В своем стремлении преодолеть характерный для последних десятилетий языческой фазы «кризис идентичности» посредством внедрения новой системы идей и конструирования новых представлений о собственной системе как рекурсивно организованной, жизнеспособной и одновременно – универсальной, древнерусская элита искала такие интеллектуальные рамки, которые, зиждясь на монотеистическом универсализме, давали бы именно благодаря ему гораздо больший, в сравнении с предшествующими, партикуляристскими верованиями, жестко-экспансионистский11 накал,12 – в том числе и против непрестанно и тотально расширявшегося домена ислама с имманентным ему набором метафизических доктрин, моральных ценностей и экзистенциальных установок.
Дело тут, следовательно, не только в многогранном влиянии на дохристианскую Русь византийской культуры, но прежде всего – в собственных стратегических интересах киевских военнополитических лидеров.

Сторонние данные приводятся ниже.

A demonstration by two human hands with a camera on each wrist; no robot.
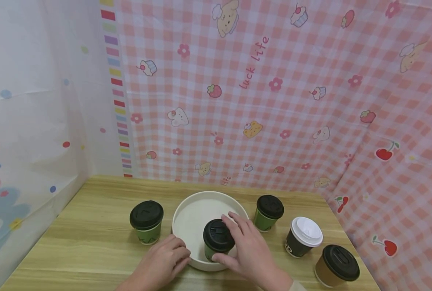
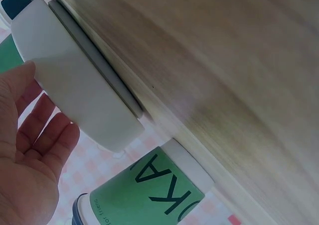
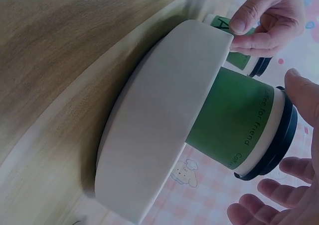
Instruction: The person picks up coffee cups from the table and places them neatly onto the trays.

Ведь уже в 626 г. русы воюют у стен Дербента, а в 643 г. они поддерживают хазар в их борьбе с халифатом. Ко времени правления византийского императора Ираклия (610–641 гг.) относится любопытное свидетельство русской «Степенной книги» о том, что Русь воевала с Персией, – акция, требовавшая далеких заморских походов13. Что касается последующего столетия, то напомним, что в 737 г. арабский полководец Марван проник глубоко внутрь Хазарин, дошел до «Славянской реки» (очевидно, Дона), где пленил 20 тысяч оседлых славянских семейств, насильственно переселив их в Кахетию14.
Византия, зорко следившая за изменением обстановки в Восточной Европе, активно противилась усилению Руси у берегов Черного моря, Дуная и Волги15, тем более что (начиная с VII в.) стесненная арабами империя проявляла все больше заинтересованность в землях к северу от Черного моря16.
Со своей стороны Русь стремилась к овладению важнейшими водными путями, которые вели на Восток17.
Во второй половине IX и первой половине X в. интересы Руси и Византии неоднократно сталкивались, приводя к конфликтам между этими государствами. Еще в 860 г. Константинополь чуть не пал под ударами войск Аскольда и Дира18. «Не исключено, – пишет в своем исследовании по истории русской дипломатии А.Н. Сахаров, – что наступлению руссов на Византию способствовали арабы, которые сами готовились к широкой военной кампании против империи…»19. Однако это не более чем гипотеза. Благо, как грустно замечает В.Т. Пашуто, вообще есть повод «с ужасом думать о той хрупкой фактической основе, на которой возводим мы здание средневековой истории русской внешней политики»20.